▶ [What the task requires] Scan the listing below for the word "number", then copy each line that has it.

[Source material — start]

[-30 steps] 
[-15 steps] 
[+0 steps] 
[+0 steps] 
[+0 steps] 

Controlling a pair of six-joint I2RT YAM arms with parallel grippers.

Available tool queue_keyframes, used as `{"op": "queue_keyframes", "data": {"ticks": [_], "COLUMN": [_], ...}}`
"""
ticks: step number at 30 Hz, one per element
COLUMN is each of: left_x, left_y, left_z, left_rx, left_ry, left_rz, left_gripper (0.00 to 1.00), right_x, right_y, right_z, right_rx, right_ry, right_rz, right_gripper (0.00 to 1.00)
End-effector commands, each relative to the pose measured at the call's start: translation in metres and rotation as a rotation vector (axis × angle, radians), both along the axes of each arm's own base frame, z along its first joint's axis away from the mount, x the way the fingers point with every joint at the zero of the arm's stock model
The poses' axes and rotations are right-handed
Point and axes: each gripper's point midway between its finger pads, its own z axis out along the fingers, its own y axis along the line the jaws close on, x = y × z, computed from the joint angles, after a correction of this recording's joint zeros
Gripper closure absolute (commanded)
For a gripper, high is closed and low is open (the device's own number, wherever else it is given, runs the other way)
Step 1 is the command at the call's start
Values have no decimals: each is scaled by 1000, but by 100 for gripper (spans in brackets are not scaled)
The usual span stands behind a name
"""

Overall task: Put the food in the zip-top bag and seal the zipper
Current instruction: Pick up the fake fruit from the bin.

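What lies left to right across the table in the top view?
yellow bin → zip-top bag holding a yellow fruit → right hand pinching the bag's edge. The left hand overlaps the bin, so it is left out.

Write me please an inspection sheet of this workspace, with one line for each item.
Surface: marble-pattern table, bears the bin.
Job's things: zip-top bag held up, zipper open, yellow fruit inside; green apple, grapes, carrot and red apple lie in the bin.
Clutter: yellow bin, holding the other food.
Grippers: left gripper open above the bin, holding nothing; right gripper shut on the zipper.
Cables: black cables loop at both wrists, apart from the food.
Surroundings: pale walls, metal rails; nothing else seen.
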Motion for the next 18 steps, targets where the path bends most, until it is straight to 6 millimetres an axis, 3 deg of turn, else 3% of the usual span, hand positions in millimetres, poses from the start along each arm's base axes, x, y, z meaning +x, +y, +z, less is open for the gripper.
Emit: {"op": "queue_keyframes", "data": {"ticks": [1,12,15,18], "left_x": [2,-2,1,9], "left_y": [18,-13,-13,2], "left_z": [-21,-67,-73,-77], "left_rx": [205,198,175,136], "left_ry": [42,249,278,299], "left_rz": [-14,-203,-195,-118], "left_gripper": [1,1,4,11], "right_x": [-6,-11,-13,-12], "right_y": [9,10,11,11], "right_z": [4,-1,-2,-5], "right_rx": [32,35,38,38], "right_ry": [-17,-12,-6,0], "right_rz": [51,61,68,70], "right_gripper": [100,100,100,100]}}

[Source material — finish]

▶ [Answer for this exercise]
ticks: step number at 30 Hz, one per element
For a gripper, high is closed and low is open (the device's own number, wherever else it is given, runs the other way)

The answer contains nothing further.